De Nardis e De Lauretis riconosciuti “Giusti tra le Nazioni”. Cerimonia giovedì all’Auditorium del Parco

L’AQUILA. La giunta comunale ha approvato la proposta che l’ambasciata di Israele in Italia ha fatto al Comune – per iniziativa dell’Ente nazionale per la memoria della Shoah – di far svolgere all’Aquila, giovedì 3 marzo, all’Auditorium del Parco, la cerimonia con il conferimento della medaglia di “Giusti fra le Nazioni” - la più alta onorificenza civile dello Stato d’Israele - a due abruzzesi, Mario De Nardis (di Navelli) e Pancrazio De Lauretis per aver salvato, durante la Seconda guerra mondiale, alcune famiglie ebree. Nella delibera si sottolinea che «il programma di mandato del sindaco evidenzia tra l’altro che la memoria storica costituisce un elemento primario della coesione sociale, ma anche una consistente occasione di sviluppo e che pertanto va opportunamente incentivata la conoscenza - soprattutto tra le nuove generazioni - dell’intera storia cittadina, mediante la commemorazione, non rituale, dei momenti più significativi.
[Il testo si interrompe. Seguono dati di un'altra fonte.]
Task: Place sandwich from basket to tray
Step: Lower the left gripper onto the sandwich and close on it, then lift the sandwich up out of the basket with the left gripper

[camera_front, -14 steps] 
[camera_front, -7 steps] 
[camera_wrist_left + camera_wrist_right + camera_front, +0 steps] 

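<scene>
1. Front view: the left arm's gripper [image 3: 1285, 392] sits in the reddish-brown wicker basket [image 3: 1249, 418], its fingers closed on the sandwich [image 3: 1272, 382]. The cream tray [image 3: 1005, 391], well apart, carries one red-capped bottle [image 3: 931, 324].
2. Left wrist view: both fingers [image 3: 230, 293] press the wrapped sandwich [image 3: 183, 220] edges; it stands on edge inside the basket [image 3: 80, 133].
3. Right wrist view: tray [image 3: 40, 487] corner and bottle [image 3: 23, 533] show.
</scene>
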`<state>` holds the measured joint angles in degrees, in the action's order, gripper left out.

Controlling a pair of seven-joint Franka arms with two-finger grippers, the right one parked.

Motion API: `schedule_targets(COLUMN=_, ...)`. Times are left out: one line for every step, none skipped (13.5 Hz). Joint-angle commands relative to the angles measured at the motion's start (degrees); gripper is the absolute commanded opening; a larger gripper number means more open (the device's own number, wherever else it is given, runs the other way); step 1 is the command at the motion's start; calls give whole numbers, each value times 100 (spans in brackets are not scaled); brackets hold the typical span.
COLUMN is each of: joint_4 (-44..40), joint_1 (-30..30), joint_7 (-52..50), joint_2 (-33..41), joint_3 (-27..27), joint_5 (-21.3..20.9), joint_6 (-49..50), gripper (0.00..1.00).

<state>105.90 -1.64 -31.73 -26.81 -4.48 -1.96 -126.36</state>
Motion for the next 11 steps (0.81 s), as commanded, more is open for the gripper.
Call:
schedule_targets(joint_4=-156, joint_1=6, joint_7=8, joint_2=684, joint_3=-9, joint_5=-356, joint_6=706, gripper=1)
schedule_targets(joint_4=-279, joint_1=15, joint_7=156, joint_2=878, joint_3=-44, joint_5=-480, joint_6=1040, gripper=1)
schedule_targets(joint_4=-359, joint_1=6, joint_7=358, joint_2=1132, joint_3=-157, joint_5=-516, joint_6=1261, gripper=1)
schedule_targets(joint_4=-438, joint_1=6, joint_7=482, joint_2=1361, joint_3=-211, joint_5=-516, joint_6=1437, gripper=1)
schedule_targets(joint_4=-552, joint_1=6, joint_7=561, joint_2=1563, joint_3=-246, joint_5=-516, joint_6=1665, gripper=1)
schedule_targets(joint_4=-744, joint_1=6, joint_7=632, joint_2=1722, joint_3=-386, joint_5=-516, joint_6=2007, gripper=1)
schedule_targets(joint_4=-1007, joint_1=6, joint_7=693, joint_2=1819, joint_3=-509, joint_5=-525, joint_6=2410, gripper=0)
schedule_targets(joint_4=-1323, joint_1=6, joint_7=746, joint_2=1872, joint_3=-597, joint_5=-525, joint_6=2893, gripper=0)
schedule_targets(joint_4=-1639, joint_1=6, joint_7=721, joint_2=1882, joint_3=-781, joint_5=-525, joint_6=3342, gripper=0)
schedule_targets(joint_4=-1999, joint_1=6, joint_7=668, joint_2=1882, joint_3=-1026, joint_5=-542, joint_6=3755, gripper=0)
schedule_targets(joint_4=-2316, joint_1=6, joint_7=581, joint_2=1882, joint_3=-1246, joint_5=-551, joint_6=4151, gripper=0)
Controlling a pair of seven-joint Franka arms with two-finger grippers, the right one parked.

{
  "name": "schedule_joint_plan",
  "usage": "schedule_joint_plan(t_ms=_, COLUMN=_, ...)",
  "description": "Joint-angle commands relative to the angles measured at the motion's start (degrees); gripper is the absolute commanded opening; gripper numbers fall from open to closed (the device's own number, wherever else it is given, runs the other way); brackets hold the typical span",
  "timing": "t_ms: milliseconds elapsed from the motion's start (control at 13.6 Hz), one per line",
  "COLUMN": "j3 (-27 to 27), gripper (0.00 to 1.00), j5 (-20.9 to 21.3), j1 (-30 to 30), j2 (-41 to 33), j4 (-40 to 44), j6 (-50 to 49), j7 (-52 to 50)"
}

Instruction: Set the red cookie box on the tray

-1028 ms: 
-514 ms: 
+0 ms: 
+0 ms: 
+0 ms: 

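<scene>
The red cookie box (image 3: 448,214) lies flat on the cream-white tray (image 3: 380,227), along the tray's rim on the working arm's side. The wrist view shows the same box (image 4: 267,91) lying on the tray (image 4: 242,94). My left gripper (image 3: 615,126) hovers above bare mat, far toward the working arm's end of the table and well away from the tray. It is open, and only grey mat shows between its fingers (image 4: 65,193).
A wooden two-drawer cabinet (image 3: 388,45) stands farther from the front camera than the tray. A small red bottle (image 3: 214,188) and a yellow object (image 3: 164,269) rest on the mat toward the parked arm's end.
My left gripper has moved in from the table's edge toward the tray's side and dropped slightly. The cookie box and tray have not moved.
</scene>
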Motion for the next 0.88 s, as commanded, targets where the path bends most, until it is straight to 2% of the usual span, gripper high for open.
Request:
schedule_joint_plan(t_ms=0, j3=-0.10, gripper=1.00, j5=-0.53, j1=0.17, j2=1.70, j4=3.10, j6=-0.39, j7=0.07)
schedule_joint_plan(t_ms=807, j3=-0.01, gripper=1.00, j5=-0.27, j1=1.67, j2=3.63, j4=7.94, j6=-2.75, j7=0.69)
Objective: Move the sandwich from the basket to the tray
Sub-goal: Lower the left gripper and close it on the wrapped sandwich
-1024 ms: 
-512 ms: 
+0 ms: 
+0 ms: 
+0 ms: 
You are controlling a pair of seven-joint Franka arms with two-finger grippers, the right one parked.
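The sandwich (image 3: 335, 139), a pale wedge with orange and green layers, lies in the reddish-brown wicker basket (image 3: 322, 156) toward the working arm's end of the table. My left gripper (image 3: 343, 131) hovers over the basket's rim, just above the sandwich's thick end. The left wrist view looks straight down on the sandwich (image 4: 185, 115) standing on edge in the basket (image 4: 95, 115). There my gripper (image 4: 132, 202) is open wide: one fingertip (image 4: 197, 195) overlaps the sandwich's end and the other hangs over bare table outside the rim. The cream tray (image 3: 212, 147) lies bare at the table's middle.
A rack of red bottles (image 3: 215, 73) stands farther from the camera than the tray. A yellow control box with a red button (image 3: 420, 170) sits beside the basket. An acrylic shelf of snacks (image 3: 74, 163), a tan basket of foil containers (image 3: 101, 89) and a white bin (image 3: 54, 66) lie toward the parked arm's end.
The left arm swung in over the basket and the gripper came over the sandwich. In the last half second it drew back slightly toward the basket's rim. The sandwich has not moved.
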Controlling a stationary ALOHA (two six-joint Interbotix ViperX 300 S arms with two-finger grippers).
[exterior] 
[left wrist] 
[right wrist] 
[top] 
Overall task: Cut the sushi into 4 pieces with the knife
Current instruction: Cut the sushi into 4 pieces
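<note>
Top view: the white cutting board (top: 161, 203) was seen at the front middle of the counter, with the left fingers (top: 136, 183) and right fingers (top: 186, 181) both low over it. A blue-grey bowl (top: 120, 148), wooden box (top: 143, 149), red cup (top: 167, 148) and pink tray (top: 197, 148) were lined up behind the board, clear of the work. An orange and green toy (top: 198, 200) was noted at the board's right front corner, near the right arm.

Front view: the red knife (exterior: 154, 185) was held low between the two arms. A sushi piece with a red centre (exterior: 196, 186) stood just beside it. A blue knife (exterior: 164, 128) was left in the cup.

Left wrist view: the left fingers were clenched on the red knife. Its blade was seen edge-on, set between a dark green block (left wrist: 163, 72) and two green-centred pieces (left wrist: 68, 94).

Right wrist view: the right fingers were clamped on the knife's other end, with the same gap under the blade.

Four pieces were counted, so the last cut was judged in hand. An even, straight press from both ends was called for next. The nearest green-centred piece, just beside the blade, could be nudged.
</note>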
Il Comune intende implementare lo sviluppo culturale locale attraverso interventi diretti di valorizzazione delle realtà presenti e attive nel territorio aquilano, nell’ottica di favorire momenti di aggregazione e di incontro, sostenendo in tale direzione l’impegno e le numerose energie profuse da enti, associazioni e organizzazioni nella realizzazione delle singole iniziative previste, in modo tale che ognuna di esse possa diventare parte del più ampio processo di ricostruzione culturale e sociale della città. L’iniziativa ha una forte valenza istituzionale ed è evidente il fine pubblico perseguito e la relativa finalità collettiva, tesa, tra l’altro, a ricordare e sottolineare lo sforzo di chi, seppur in tempi di guerra e di persecuzioni, ha saputo fare dell’umanità il faro delle proprie azioni, rischiando la propria vita per salvare quella degli altri. Risulta pertanto evidente la finalità perseguita, volta alla sensibilizzazione sociale e culturale su un tema ancora attuale e di grande rilevanza al fine della comprensione dell’importanza della tutela dei diritti umani, finalizzato ad accrescere la consapevolezza maggiormente delle giovani generazioni sulla crudeltà e sulla disumanità di temi come l’Olocausto, la Shoah, l’antisemitismo, il razzismo, ma anche l’intolleranza, l’odio e l’aggressività verso persone e comunità, motivate da differenze religiose ed etniche, rispondendo in tal modo ai principi espressi a livello nazionale e internazionale e che questa amministrazione comunale sostiene e promuove».